Fanboys

At the end of Fanboys, when the boys and token girl finally settle in to watch The Phantom Menace, one turns to the group and asks "Guys, what if the movie sucks?" It's a question that also should have occurred to the assorted geeks and fans who fought so hard for this movie's release, starting anti-Harvey Weinstein websites and insisting that the movie's darker subplot be kept intact, according to the wishes of director Kyle Newman.

Not that Fanboys is an Episode One-level disappointment, but it's just generic and uneven, more like a typical raunch comedy than a paean to geek subculture. The sloppy script by Ernest Cline and Adam F. Goldberg veers between pop culture references, poop and fart jokes and goopy sentimentality, treating character development like an inconvenience and slapping the plot together rather than give it any real structure. Newman and his lead actors establish a genuine rapport among the endearing main characters, but they're pretty much lost in the weeds in a script that can't honor its great premise.

The four main characters are introduced clumsily as former high school buddies now separated, with Eric (Sam Huntington) having moved on to manage his dad's car dealership and the other three struggling to adapt to the real world. Hutch (Dan Fogler) lives in his mom's garage, which he insists upon calling a carriage house, and works at comic book store with Windows (Jay Baruchel) and Linus (Chris Marquette), where all three secretly crush on geek hottie Zoe (Kristen Bell). For some reason Eric decides it's time to reunite with the gang, and it's even less clear why they all vow to cash in on their childhood dream of driving to Skywalker Ranch and stealing a copy of The Phantom Menace-- it's 1998, you see, and they're convinced the new Star Wars movie is worth the trouble.

Ostensibly Eric decides to make the trip because Linus is dying of cancer, a fact that's tossed into the end of a few scenes but otherwise ignored for the bulk of the movie. The cancer subplot was one that fans fought hard to keep here, and I hate to say it, but Harvey Weinstein was right: The movie would have been better without it. Fanboys plods along agreeably enough once the road trip gets going, but every time the script dips grudgingly back into the "Linus is dying!" subplot, the momentum falls apart. Otherwise interchangeable with the rest of his buddies, Linus sure doesn't act like a cancer patient who is at one point diagnosed by doctor Carrie Fisher as "very sick." And plus, with the benefit of hindsight, we know it's pretty lame to subject your dying buddy to The Phantom Menace anyway.

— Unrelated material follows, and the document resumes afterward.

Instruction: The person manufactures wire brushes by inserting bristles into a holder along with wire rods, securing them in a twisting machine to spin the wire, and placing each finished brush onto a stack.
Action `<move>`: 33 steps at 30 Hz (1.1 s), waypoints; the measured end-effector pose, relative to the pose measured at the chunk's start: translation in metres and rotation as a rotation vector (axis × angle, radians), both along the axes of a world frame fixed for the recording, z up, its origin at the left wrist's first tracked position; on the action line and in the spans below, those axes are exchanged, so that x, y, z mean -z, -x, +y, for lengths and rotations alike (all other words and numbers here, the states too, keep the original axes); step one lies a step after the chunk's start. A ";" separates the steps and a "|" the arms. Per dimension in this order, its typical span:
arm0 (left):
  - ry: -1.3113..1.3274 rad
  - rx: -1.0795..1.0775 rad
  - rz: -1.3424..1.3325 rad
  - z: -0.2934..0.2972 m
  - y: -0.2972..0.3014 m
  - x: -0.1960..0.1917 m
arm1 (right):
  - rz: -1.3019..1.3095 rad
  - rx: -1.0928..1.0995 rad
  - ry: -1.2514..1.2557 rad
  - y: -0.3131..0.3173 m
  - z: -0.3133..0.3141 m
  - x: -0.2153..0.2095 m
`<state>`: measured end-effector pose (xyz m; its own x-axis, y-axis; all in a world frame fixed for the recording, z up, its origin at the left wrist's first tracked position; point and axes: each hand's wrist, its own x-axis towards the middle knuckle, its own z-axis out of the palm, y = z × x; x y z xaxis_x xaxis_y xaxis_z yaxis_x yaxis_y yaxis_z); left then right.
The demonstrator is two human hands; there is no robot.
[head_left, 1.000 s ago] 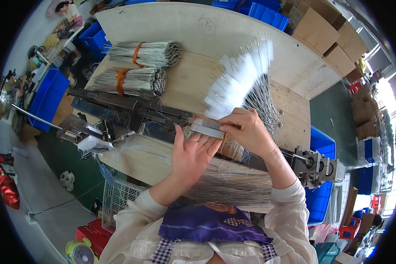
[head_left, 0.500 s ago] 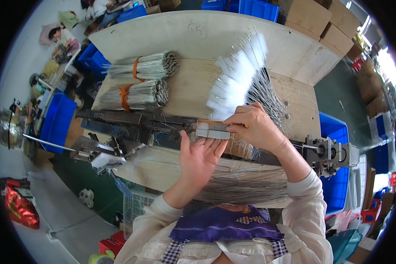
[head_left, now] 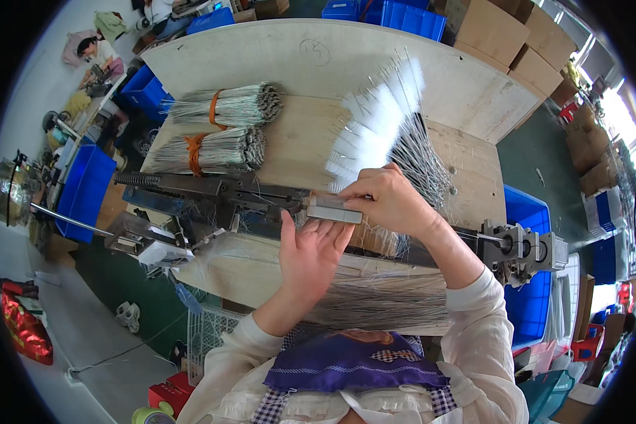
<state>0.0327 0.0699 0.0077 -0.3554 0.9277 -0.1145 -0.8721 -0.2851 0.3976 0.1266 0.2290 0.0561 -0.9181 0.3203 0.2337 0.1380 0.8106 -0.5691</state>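
Just in front of the machine rail, a grey metal bar [head_left: 332, 213] lies between my hands. My right hand [head_left: 392, 201] pinches its right end between thumb and fingers. Palm up, my left hand [head_left: 309, 261] has its fingers stretched out under the bar's near edge and its thumb apart, close to the dark machine clamp [head_left: 226, 194]. Whether its fingertips touch the bar is hidden. Beyond my right hand lies a fanned pile of twisted-wire brushes with white bristles [head_left: 378, 127], their bare wire stems [head_left: 425, 159] pointing right.
Two wire bundles [head_left: 244, 107] with orange ties lie at the back left. Loose straight wires [head_left: 381, 300] lie along the table's near side. A metal spindle head [head_left: 521, 247] stands at the right end, over a blue crate [head_left: 526, 311]. A wooden board [head_left: 374, 53] closes off the back.
White bristles that showed between my hands are now covered by the grey metal bar. My right hand keeps its pinch; the whole view has shifted slightly.
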 end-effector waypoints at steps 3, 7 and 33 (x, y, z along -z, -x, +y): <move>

Like most road trip movies, there are segments of Fanboys that work better than others. Hutch diverts the van to go to Captain Kirk's Iowa hometown and harass some rabid Trekkies, and once Zoe pops up halfway through the trip to join the boys, Kristen Bell's natural spunk helps a lot. Seth Rogen does triple duty as a bucktoothed Trekkie, a Trek conventioneer dressed as a monster, and most hilariously, a Las Vegas pimp; he manages not to steal the show from the lesser-known characters and, as a change of pace, pulls off characters rather than thinly veiled versions of himself. And the final arrival at Skywalker Ranch, complete with all-black ninja outfits, grappling hooks and Star Wars props galore, is a fitting finale for the movie's silly and warm-hearted tone.

But other parts, like a high-speed chase and some drug-addled soul-searching in the desert, may as well have been part of any other road trip movie. Cameos from Fisher, Billy Dee Williams, WIlliam Shatner and more give some geek cred, and the main cast seems genuinely connected to their thinly-drawn characters, but the screenplay isn't up to the challenge. Star Wars fandom has been celebrated in pop culture for decades, but we're still waiting for a movie that captures it with any real level of truth.